Problem details:
The first line of the data below and every line after it, through the one with "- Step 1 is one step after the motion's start", must be transcribed without change.

◆ ◆ ◆ ◆ ◆

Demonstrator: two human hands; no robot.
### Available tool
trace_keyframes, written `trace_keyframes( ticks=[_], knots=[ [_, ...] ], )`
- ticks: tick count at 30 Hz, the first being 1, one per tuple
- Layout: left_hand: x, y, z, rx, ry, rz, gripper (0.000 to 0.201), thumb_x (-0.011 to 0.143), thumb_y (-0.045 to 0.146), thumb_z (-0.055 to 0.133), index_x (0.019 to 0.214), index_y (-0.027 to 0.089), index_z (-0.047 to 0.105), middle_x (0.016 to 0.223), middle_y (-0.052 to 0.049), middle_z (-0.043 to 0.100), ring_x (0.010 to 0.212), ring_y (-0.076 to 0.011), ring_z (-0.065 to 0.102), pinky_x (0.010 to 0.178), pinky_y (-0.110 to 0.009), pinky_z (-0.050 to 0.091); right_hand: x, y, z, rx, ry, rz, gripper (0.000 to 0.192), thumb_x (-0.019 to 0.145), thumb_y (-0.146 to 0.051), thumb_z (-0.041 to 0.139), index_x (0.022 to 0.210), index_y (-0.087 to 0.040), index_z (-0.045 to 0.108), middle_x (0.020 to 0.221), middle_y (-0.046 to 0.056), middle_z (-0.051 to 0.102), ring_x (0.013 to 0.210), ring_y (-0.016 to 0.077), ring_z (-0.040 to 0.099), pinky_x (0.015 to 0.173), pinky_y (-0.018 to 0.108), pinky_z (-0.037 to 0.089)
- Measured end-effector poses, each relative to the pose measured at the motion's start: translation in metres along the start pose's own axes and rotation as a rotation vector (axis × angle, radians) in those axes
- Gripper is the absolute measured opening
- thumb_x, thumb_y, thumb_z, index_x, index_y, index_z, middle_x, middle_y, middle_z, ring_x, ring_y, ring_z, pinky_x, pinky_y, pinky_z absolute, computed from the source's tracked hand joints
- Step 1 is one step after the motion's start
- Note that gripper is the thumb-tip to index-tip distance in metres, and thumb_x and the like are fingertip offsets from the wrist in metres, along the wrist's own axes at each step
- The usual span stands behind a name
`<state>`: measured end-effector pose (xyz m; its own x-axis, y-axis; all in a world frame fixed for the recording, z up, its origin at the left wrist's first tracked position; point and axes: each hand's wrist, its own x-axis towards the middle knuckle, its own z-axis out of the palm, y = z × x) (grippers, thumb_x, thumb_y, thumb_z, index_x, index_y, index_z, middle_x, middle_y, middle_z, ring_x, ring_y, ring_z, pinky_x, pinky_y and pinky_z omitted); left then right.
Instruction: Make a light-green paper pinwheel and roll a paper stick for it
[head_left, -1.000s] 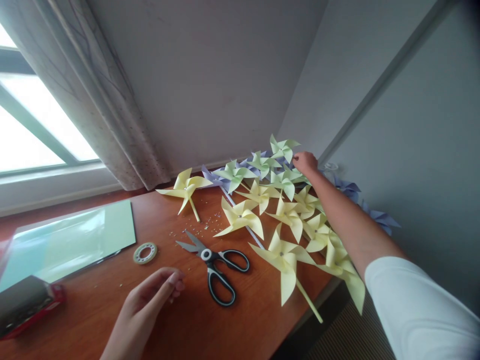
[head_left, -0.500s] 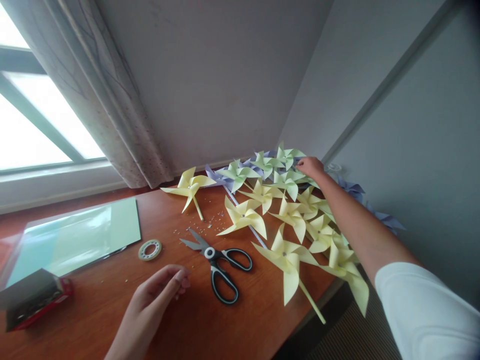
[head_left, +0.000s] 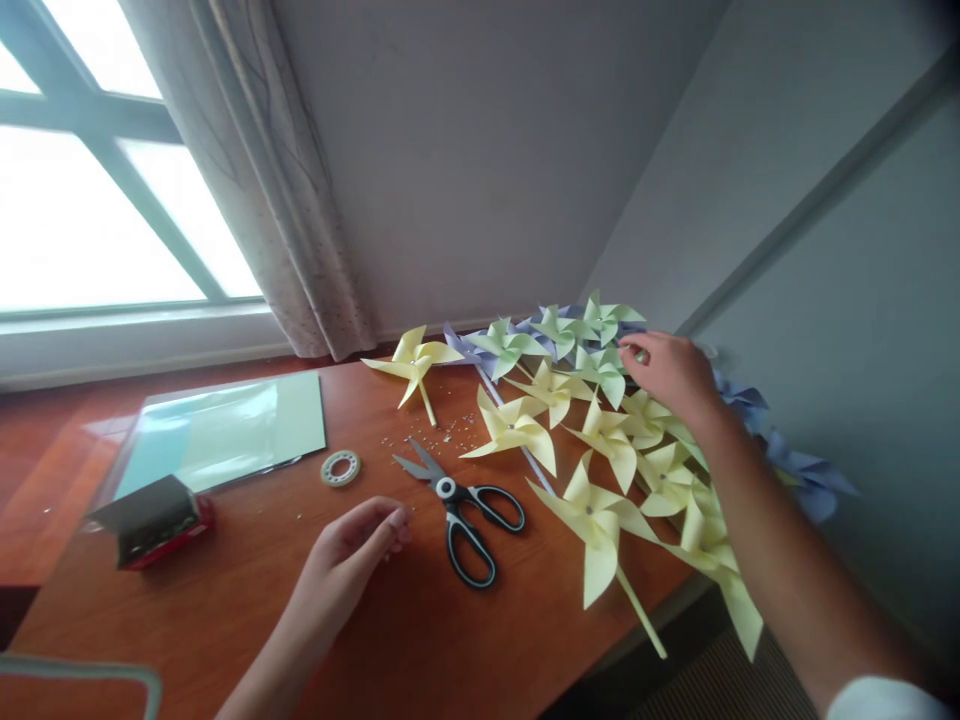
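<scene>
My left hand (head_left: 356, 555) hovers over the table just left of the scissors (head_left: 446, 490), its thumb pressed to the curled fingers; whatever they may hold is hidden. The scissors lie with blades apart, pointing away. At the far right my right hand (head_left: 671, 375) is closed beside a green pinwheel (head_left: 600, 372), with a small pale green tip between the fingers; I cannot make out what it belongs to. Several yellow pinwheels (head_left: 590, 512) and a purple pinwheel (head_left: 469, 345) lie around. One yellow pinwheel (head_left: 411, 360) sits apart, its stick toward me.
A roll of tape (head_left: 340, 468) lies left of the scissors. Beyond it is a clear sleeve of coloured paper (head_left: 232, 425). An open red box (head_left: 161, 525) stands at the left. Small scraps (head_left: 448, 436) dot the wooden table (head_left: 450, 650). Purple pinwheels (head_left: 806, 470) hang past the right edge.
The view has swung left, so everything appears further right. My right hand has drawn back slightly toward me, and a pale green tip now shows in its fingers. My left hand keeps its pose.
</scene>
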<state>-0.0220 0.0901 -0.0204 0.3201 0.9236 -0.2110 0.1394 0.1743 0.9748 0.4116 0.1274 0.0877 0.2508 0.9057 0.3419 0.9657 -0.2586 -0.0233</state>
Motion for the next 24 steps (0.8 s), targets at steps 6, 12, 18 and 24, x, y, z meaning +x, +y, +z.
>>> trace_keyframes(
  ticks=[6, 12, 18, 24],
  knots=[
    [-0.004, 0.001, 0.006, 0.009, -0.03, 0.038, 0.033, 0.089, 0.049, 0.066, 0.081, 0.017, 0.068, 0.073, -0.002, 0.065, 0.07, -0.0164, 0.057, 0.066, -0.025, 0.046, -0.115, -0.091, 0.001, 0.397, -0.086, -0.241, 0.022, 0.096, -0.029, 0.057, 0.107, -0.02, 0.076, 0.097, 0.005, 0.078, 0.078, 0.0206, 0.071, 0.074, 0.032, 0.053],
    [-0.006, -0.005, 0.01, 0.096, -0.037, 0.148, 0.029, 0.093, 0.042, 0.06, 0.084, 0.016, 0.066, 0.075, -0.004, 0.067, 0.071, -0.0169, 0.059, 0.067, -0.026, 0.047, -0.174, -0.169, 0.042, 0.492, -0.192, -0.285, 0.018, 0.096, -0.022, 0.058, 0.106, -0.021, 0.073, 0.101, 0.008, 0.074, 0.093, 0.0261, 0.071, 0.081, 0.036, 0.053],
    [-0.008, -0.005, 0.014, 0.193, -0.011, 0.223, 0.019, 0.09, 0.03, 0.061, 0.081, 0.015, 0.069, 0.071, -0.002, 0.064, 0.065, -0.0146, 0.054, 0.061, -0.024, 0.042, -0.16, -0.215, 0.051, 0.528, -0.249, -0.384, 0.015, 0.096, -0.018, 0.058, 0.103, -0.02, 0.072, 0.095, 0.007, 0.074, 0.091, 0.0248, 0.07, 0.081, 0.033, 0.05],
    [-0.007, -0.006, 0.01, 0.37, 0.104, 0.289, 0.016, 0.089, 0.022, 0.057, 0.085, 0.016, 0.07, 0.071, -0.001, 0.064, 0.064, -0.014, 0.051, 0.062, -0.025, 0.039, -0.144, -0.241, 0.061, 0.522, -0.32, -0.472, 0.02, 0.099, -0.016, 0.052, 0.095, -0.02, 0.07, 0.094, 0.007, 0.076, 0.089, 0.0236, 0.071, 0.076, 0.031, 0.046]
  ],
)
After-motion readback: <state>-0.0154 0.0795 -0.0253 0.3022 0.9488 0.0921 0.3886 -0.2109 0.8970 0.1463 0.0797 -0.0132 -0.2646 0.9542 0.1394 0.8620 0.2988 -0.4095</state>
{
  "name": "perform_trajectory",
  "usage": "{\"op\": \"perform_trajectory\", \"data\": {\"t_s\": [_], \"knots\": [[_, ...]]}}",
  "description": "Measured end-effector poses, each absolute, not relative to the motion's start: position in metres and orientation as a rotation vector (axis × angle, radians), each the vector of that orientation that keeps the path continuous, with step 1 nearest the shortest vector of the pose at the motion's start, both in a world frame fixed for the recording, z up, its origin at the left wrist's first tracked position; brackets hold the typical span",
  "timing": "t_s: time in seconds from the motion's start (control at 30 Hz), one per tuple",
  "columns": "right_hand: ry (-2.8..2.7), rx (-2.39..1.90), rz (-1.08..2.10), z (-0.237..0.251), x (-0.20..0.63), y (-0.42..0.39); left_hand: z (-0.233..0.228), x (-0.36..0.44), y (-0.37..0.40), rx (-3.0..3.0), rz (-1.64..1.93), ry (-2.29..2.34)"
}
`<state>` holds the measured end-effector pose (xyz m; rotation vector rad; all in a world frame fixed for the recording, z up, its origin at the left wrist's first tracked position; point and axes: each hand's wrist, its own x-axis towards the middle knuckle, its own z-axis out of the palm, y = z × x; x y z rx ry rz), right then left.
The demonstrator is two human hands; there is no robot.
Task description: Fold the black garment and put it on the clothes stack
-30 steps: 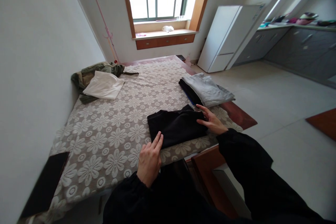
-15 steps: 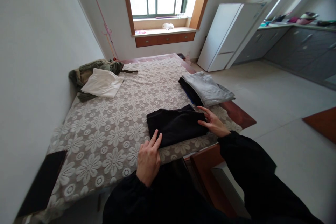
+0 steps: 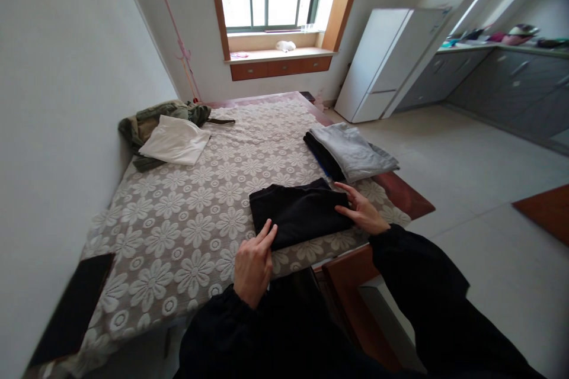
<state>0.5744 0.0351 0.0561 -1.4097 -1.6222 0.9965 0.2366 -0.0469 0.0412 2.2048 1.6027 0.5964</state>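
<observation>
A folded black garment [image 3: 302,213] lies flat near the front edge of a table covered by a floral lace tablecloth [image 3: 195,225]. My left hand [image 3: 255,263] rests at its near left corner, two fingers stretched out onto the cloth. At the garment's right end is my right hand [image 3: 361,208], thumb and fingers apart, touching the edge. Neither hand grips the fabric. Just beyond my right hand sits a stack of folded clothes [image 3: 351,151], light grey on top and black beneath.
At the table's far left, a white folded cloth [image 3: 175,140] lies on an olive green bag or jacket [image 3: 146,121]. A flat black object [image 3: 73,308] is at the near left corner. A brown wooden drawer or chair [image 3: 351,266] is below the front edge. A white fridge [image 3: 377,65] stands beyond.
The view has shifted very slightly. My left hand's fingers have drawn a little closer together; the garment and my right hand stay in place.
</observation>
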Motion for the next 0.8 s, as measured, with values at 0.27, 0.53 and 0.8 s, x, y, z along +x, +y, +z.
{"op": "perform_trajectory", "data": {"t_s": [0.27,0.53,0.8], "knots": [[-1.866,-1.525,0.699,0.064,0.584,0.042,0.043,0.237,-0.051,2.295,0.476,1.643],[-2.431,-1.185,0.377,0.117,0.502,0.064,0.045,0.236,-0.05,2.325,0.473,1.578],[-2.818,-0.991,0.424,0.102,0.386,0.13,0.044,0.23,-0.055,2.288,0.567,1.52]]}}
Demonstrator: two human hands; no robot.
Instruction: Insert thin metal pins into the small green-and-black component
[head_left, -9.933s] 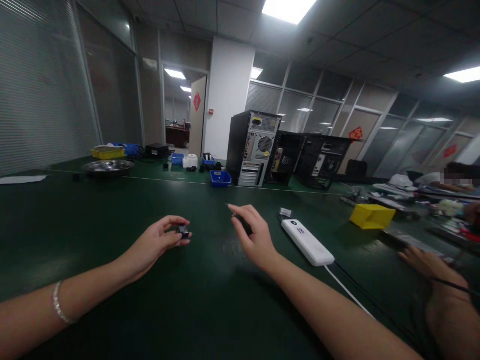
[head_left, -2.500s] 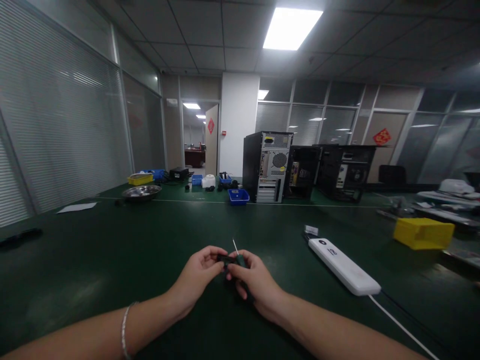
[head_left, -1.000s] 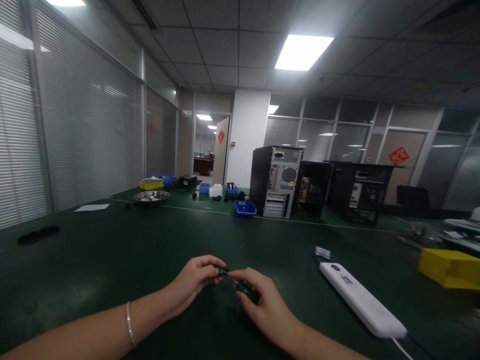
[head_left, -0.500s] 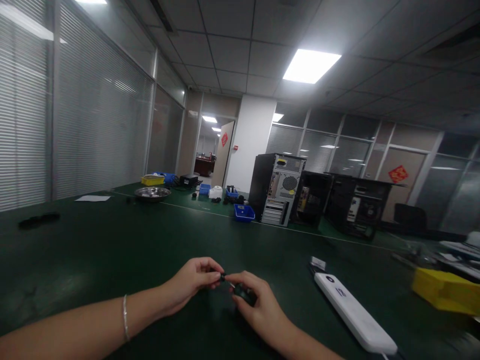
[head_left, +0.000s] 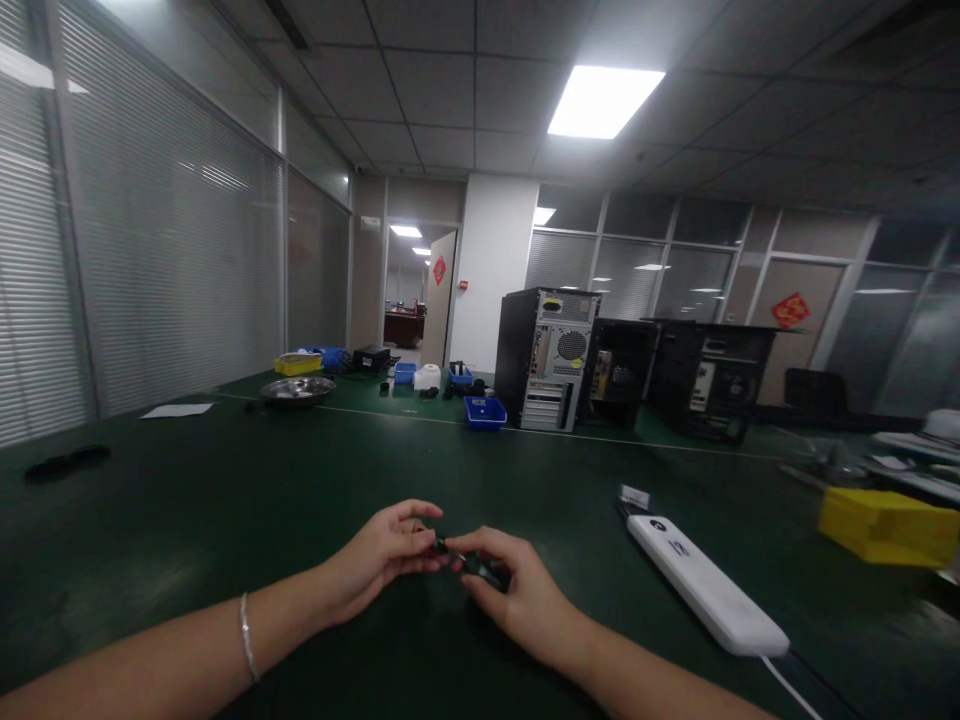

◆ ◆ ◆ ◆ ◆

Output:
Demonstrator: two human hands; no robot.
### Available tool
trace_keyframes, written `trace_keyframes( ticks=[_], knots=[ [_, ...] ], )`
- ticks: tick count at 30 Hz, the first being 1, one per tuple
- Layout: left_hand: x, y, z, rx, ry, rz, gripper (0.000 to 0.201), thumb_x (-0.011 to 0.143), thumb_y (-0.045 to 0.146), thumb_z (-0.055 to 0.133), index_x (0.019 to 0.214), index_y (-0.027 to 0.089), index_z (-0.047 to 0.105), middle_x (0.016 to 0.223), middle_y (-0.052 to 0.049), middle_z (-0.043 to 0.100), ring_x (0.010 to 0.212), ring_y (-0.076 to 0.011), ring_z (-0.065 to 0.102), pinky_x (0.010 to 0.178), pinky_y (-0.110 to 0.009), pinky_z (-0.050 to 0.091); right_hand: x, y, z, rx, ry, rz, gripper (0.000 to 0.192), thumb_x (-0.019 to 0.145), thumb_y (-0.146 to 0.051), thumb_z (-0.041 to 0.139), index_x (0.022 to 0.210), index_y (-0.087 to 0.040), index_z (-0.045 to 0.108), middle_x (0.020 to 0.221), middle_y (-0.046 to 0.056), middle_z (-0.051 to 0.102), ring_x (0.013 to 0.210), ring_y (-0.016 to 0.077), ring_z (-0.040 to 0.099), pinky_x (0.015 to 0.173), pinky_y (-0.018 to 0.108), pinky_z (-0.037 to 0.089)
- Measured end-effector poses, each relative to the pose measured at the motion's start: translation in metres along the start pose's own axes and rotation as a rotation vector (axis × angle, radians) in those axes
- Gripper is the absolute measured opening
- thumb_x, thumb_y, thumb_z, index_x, index_y, index_z, middle_x, middle_y, middle_z, ring_x, ring_y, ring_z, pinky_x, pinky_y, pinky_z absolute, computed from the source's tracked hand joints
- Step 1 is one step after the motion's start

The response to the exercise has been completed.